## DATA EXTRACT
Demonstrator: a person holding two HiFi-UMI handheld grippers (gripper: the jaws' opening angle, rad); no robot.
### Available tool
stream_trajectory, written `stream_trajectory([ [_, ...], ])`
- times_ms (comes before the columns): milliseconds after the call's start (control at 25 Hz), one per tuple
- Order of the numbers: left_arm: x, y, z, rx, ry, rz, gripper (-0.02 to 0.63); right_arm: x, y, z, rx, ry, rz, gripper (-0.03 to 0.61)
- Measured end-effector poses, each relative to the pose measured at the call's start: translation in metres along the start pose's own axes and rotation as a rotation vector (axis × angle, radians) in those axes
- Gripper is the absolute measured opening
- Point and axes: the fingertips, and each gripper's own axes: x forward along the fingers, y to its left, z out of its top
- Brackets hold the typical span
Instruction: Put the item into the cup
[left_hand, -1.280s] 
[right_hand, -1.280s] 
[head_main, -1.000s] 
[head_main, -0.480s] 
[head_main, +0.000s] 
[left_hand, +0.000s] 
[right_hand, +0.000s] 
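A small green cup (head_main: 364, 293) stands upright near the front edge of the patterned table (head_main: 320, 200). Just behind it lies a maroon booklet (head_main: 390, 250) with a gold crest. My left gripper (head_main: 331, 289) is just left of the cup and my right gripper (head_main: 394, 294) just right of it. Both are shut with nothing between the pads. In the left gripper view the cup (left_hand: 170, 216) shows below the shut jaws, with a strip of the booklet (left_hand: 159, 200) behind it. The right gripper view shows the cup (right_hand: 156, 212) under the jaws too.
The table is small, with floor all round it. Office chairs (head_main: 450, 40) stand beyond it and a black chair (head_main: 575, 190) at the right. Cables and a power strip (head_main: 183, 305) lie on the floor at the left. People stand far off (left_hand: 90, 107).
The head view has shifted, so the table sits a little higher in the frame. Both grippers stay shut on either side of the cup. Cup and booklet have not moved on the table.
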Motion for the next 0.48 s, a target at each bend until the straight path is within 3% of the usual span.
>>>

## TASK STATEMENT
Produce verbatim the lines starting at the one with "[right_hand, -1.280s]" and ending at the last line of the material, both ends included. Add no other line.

## EXERCISE SOLUTION
[right_hand, -1.280s] 
[head_main, -1.000s] 
[head_main, -0.480s] 
[head_main, +0.000s] 
[left_hand, +0.000s] 
[right_hand, +0.000s] 
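A small green cup (head_main: 364, 293) stands upright near the front edge of the patterned table (head_main: 320, 200). Just behind it lies a maroon booklet (head_main: 390, 250) with a gold crest. My left gripper (head_main: 331, 289) is just left of the cup and my right gripper (head_main: 394, 294) just right of it. Both are shut with nothing between the pads. In the left gripper view the cup (left_hand: 170, 216) shows below the shut jaws, with a strip of the booklet (left_hand: 159, 200) behind it. The right gripper view shows the cup (right_hand: 156, 212) under the jaws too.
The table is small, with floor all round it. Office chairs (head_main: 450, 40) stand beyond it and a black chair (head_main: 575, 190) at the right. Cables and a power strip (head_main: 183, 305) lie on the floor at the left. People stand far off (left_hand: 90, 107).
The head view has shifted, so the table sits a little higher in the frame. Both grippers stay shut on either side of the cup. Cup and booklet have not moved on the table.
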Motion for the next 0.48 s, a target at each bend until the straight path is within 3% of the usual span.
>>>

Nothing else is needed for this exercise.